• Task item: Every line that contains the word "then" should be copied from the records below.

• Records drawn from a dataset:
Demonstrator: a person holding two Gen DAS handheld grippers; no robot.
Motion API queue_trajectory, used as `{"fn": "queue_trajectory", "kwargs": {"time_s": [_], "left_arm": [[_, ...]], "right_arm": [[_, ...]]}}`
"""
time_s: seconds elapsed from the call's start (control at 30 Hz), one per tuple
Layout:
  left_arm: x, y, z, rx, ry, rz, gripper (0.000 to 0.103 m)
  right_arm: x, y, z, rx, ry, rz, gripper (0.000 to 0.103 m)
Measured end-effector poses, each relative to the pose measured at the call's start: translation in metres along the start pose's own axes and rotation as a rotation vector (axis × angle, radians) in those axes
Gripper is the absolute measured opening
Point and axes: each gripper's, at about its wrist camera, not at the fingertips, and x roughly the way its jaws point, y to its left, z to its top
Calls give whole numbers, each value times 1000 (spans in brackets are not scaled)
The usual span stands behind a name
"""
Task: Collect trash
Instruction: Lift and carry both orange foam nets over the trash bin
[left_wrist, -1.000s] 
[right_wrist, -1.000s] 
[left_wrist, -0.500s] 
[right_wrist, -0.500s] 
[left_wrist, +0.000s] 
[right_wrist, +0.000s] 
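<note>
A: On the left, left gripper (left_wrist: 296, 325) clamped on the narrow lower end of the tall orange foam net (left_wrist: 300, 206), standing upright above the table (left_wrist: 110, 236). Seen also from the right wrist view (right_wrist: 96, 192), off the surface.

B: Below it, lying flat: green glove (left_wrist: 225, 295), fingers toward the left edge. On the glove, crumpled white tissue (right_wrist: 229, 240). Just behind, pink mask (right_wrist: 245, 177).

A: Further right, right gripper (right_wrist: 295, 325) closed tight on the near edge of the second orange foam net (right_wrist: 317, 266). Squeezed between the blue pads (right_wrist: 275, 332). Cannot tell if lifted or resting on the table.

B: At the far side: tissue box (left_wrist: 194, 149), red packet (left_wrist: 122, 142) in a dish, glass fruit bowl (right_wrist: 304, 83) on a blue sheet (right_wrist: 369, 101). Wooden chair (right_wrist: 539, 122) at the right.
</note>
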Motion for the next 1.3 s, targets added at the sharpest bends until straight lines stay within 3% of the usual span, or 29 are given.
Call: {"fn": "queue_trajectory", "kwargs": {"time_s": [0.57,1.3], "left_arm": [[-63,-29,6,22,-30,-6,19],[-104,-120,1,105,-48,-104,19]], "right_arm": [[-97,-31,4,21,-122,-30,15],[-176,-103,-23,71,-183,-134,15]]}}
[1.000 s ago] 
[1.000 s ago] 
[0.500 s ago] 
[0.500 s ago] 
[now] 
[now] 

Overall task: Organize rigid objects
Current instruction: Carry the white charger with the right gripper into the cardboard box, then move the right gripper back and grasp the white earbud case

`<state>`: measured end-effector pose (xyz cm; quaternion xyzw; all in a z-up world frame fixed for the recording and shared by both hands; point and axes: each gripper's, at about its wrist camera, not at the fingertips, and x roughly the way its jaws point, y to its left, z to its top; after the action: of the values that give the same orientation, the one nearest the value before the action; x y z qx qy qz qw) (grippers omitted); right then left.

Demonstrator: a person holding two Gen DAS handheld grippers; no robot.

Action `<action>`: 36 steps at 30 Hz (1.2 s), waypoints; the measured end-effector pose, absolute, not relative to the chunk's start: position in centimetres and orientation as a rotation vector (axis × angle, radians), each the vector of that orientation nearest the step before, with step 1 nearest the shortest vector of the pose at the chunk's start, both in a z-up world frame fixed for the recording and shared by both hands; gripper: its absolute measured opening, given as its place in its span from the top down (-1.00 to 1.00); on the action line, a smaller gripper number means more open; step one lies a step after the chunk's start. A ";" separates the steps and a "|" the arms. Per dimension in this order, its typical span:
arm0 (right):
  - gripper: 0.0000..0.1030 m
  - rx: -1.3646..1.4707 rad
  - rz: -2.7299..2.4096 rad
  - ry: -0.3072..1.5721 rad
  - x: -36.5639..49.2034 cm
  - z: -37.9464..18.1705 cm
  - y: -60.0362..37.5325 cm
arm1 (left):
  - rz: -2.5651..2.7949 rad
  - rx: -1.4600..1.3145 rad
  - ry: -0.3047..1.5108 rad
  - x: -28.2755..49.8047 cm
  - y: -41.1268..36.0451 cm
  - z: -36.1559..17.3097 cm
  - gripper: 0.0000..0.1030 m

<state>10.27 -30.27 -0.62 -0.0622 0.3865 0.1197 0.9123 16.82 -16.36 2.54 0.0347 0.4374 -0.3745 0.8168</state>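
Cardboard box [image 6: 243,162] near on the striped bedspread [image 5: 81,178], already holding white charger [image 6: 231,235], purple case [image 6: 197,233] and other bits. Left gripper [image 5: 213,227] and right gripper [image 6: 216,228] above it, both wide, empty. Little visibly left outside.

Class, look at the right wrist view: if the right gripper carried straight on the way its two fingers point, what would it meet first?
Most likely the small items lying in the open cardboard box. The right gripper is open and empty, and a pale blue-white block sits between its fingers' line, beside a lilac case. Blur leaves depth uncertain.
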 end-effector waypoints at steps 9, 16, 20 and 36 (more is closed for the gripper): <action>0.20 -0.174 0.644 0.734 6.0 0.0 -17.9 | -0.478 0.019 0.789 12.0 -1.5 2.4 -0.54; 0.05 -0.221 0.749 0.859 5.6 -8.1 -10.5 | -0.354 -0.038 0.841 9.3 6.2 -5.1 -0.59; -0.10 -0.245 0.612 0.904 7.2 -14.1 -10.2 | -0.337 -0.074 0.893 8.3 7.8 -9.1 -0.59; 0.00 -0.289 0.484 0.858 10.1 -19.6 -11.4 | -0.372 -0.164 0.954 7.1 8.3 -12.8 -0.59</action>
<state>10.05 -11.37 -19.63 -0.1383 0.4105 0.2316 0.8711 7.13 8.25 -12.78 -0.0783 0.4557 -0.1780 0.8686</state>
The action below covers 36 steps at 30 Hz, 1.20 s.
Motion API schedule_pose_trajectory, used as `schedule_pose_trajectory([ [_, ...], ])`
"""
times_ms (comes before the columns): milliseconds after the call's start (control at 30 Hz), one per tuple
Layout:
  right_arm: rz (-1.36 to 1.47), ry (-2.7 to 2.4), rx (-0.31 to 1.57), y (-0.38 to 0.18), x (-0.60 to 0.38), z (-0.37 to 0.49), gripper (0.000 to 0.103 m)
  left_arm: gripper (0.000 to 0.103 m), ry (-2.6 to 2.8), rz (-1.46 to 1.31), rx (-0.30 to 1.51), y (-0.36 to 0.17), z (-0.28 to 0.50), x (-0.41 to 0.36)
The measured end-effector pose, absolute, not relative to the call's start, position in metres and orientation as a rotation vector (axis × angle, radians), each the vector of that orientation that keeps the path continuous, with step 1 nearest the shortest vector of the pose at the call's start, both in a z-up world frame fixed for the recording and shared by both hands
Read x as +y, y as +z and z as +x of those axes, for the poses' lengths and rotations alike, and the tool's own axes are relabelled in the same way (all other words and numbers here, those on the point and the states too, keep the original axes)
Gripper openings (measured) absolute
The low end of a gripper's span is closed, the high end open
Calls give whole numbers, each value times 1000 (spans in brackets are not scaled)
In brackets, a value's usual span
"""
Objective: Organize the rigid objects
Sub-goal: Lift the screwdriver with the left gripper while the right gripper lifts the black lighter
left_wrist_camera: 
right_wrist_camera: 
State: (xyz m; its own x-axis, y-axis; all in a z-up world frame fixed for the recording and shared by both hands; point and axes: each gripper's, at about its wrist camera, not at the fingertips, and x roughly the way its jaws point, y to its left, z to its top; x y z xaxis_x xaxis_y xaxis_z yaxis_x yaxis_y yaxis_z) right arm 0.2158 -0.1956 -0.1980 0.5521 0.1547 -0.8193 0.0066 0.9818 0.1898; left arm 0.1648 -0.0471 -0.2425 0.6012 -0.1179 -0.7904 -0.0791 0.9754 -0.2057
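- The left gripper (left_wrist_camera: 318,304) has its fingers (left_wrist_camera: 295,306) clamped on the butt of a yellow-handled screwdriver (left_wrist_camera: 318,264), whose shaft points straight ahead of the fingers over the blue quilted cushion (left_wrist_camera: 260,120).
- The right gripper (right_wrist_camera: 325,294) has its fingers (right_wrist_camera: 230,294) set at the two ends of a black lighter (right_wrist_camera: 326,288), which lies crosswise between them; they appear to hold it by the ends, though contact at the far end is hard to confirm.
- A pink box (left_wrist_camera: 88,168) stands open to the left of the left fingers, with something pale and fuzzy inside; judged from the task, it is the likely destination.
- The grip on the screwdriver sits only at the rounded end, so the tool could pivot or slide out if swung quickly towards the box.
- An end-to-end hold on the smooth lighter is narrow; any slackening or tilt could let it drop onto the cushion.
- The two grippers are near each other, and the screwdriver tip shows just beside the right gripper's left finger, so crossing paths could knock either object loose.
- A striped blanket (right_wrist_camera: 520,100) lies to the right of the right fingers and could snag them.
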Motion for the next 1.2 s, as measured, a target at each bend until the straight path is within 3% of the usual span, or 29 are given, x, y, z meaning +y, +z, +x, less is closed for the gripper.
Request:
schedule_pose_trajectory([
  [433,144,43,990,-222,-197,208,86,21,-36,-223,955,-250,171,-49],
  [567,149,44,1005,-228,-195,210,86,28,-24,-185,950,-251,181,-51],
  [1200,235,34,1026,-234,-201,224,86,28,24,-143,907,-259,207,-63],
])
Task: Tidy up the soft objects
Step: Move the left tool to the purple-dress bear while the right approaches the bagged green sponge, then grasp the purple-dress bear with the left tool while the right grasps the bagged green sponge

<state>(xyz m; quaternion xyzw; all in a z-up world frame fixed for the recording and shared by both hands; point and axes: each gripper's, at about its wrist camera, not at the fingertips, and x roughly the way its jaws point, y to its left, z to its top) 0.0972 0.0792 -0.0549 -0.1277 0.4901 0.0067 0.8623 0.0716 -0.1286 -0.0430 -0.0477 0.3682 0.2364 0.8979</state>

• Response to the exercise:
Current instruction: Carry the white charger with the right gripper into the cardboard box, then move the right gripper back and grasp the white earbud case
`<state>`: measured end-effector pose (xyz cm; quaternion xyzw; all in a z-up world frame fixed for the recording and shared by both hands; point and axes: each gripper's, at about its wrist camera, not at the fingertips, and x roughly the way its jaws point, y to its left, z to its top; after the action: of the values that give the same orientation, the one nearest the value before the action; x y z qx qy qz qw) (grippers omitted); right then left.
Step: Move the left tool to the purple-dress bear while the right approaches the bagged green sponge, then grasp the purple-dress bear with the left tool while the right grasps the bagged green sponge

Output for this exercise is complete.